An interesting paper has recently been published in the Proceedings of the National Academy of Sciences entitled “Public perceptions of energy consumption and savings”, which suggests that when it comes to conserving energy, many people seem to be missing the mark. In a national online survey, 505 participants reported their perceptions of energy consumption and savings for a variety of household, transportation and recycling activities. When asked for the most effective strategy they could implement to conserve energy, most participants (19.6%) mentioned curtailment (e.g., turning off lights, driving less) while only 3.2% of those surveyed suggested efficiency improvements (e.g., replacing old appliances and light bulbs with more efficient models).

Most people think of conserving energy as they would conserve money: use less, spend less. But the reality is that turning off lights, though a noble habit, is not going to save much energy or money. More noteworthy savings can be obtained from replacing bulbs with more efficient CFLs or by purchasing a more fuel-efficient vehicle.

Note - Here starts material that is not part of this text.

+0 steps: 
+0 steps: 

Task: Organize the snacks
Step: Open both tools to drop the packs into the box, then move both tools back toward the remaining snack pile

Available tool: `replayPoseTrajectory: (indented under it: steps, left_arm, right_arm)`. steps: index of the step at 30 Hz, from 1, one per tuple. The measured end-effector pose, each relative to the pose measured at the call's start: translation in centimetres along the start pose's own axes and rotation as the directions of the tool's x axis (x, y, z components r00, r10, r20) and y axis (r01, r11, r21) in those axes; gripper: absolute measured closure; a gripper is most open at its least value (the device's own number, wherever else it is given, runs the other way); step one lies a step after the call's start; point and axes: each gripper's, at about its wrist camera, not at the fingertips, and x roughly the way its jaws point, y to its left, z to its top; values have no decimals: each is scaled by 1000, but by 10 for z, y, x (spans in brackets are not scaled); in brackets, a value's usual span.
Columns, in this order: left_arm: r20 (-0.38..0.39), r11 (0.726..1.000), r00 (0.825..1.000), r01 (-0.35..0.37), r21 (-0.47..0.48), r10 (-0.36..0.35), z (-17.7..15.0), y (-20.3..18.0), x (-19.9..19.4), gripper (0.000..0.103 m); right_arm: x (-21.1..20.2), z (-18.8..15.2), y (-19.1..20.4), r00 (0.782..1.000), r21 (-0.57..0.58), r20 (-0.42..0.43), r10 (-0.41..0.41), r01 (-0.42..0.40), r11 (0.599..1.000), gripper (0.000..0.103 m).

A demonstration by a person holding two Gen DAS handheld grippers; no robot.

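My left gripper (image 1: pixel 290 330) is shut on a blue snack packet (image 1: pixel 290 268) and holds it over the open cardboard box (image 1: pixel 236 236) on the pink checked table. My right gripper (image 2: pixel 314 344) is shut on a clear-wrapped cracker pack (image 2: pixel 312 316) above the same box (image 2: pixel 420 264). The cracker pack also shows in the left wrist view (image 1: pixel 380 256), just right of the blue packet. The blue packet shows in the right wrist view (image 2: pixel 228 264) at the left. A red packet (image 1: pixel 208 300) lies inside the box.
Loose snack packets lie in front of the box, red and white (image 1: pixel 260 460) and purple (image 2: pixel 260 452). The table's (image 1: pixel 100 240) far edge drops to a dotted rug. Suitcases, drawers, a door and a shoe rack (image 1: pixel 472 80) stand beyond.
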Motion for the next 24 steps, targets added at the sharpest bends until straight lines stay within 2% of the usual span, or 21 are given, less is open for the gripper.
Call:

According to the authors of the study, a reason people are overly focused on curtailment rather than efficiency, may be due to the fact that efficiency improvements almost always involved research, effort and out-of-pocket costs (e.g. buying a new energy-efficient appliance), whereas curtailment may be easier to imagine and incorporate into one's daily behaviors without any upfront costs.

Installing a solar energy system is one effective change you can make that will go a long way in saving energy while reducing costs, especially when used in conjunction with your own energy conservation habits.